The Feyre-Rhysand relationship rewires expectations about what romance in fantasy should be. It's consuming. It's personal. It's the reason you read the second book immediately. These books understand that romance can be as much plot as politics.

Divine Rivals by Rebecca Ross is a two-narrator romance set during a war, with letters and proximity and growing awareness that the person you're meant to hate might be the person you love. It's shorter than ACOTAR but emotionally dense. The romance builds without relying on supernatural elements to justify the intensity. It's pure character and chemistry. The Song of Achilles by Madeline Miller is mythological, not fantasy, but the romance is transcendent. It's set against the Trojan War, and the love story between Achilles and Patroclus is written with such tenderness that you'll spend the entire book knowing how it ends and reading anyway because the journey is everything.

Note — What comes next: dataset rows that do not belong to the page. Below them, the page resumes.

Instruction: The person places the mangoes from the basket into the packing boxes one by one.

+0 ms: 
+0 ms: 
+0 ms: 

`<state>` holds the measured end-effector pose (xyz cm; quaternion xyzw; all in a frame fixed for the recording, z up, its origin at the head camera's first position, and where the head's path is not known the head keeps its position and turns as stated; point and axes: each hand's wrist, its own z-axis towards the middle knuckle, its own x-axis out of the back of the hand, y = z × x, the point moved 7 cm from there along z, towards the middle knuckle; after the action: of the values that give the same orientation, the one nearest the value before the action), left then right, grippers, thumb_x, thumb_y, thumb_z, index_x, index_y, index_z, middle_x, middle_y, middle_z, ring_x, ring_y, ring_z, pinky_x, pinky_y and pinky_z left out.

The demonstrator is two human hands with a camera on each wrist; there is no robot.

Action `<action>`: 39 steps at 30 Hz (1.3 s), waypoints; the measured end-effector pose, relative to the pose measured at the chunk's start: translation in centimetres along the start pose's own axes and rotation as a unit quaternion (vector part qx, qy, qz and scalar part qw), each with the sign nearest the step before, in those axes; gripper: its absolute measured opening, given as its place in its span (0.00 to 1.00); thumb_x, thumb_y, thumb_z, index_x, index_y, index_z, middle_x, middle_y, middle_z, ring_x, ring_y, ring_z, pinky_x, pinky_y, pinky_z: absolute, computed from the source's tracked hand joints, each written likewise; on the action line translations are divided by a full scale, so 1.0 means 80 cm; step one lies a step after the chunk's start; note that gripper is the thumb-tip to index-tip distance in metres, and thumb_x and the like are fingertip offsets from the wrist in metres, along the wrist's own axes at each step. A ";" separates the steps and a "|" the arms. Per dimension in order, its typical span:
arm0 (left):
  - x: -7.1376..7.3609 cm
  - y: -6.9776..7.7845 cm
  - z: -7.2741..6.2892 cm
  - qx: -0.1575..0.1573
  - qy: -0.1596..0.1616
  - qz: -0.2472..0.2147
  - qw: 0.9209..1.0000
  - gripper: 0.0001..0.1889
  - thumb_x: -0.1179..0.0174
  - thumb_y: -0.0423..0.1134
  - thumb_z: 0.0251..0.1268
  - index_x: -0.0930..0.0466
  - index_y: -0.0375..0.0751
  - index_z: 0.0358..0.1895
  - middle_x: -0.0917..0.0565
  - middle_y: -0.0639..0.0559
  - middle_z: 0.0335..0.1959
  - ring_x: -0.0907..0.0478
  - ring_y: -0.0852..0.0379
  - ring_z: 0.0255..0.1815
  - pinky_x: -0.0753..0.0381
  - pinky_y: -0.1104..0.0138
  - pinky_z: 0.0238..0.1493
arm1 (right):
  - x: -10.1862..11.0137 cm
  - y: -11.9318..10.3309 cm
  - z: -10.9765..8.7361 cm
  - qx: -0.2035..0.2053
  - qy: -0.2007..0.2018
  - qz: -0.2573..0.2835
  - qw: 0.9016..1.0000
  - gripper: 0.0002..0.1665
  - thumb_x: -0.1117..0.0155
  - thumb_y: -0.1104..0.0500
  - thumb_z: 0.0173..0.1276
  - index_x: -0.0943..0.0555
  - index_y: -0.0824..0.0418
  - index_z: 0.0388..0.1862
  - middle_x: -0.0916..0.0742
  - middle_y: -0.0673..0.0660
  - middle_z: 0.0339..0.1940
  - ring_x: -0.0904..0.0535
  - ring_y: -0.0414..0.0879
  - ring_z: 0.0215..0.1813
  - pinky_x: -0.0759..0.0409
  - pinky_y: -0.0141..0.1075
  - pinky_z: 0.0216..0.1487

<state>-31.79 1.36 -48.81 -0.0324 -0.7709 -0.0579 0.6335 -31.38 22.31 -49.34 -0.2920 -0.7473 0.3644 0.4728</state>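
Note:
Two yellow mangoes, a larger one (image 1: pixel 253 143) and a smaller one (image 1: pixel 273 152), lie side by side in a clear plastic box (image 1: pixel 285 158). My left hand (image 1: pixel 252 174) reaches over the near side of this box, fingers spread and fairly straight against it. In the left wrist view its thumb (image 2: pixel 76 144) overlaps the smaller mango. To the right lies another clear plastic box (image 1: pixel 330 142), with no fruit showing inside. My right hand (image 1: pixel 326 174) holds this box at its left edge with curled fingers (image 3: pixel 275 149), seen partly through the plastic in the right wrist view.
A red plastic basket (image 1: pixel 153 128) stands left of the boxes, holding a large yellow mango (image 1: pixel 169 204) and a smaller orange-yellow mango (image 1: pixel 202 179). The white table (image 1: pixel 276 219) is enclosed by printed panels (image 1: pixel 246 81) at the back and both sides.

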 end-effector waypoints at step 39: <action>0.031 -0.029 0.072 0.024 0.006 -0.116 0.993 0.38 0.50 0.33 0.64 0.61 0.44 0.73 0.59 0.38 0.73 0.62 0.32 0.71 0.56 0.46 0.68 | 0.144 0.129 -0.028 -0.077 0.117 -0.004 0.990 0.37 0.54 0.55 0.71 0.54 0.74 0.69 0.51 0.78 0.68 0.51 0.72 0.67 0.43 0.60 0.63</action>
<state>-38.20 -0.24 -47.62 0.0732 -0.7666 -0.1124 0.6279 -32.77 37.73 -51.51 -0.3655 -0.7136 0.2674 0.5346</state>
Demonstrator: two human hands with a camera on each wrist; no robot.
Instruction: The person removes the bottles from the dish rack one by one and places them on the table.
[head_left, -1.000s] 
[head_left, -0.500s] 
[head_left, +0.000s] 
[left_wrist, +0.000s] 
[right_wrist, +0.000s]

Radiance by Grace Draven is a different flavor: arranged marriage between two people from cultures that find each other physically repulsive at first. The romance builds on genuine emotional connection first, physical attraction second. It's slower than ACOTAR but equally intense. There's no external conflict that matters as much as the two characters figuring out if they can love someone they're not supposed to want. And Bride by Ali Hazelwood is contemporary-adjacent but has the same romantic obsession as ACOTAR. It's shorter, it's spicy, and it understands that falling for someone against your better judgment is the core of what makes romance work.

Divine Rivals

Divine Rivals

Rebecca Ross

Two rival journalists communicate through anonymous letters to a god, blending passion and politics in a world where divine intervention shapes human fate. As their connection deepens, they discover they're playing with forces beyond their control. What begins as competition becomes something far more dangerous.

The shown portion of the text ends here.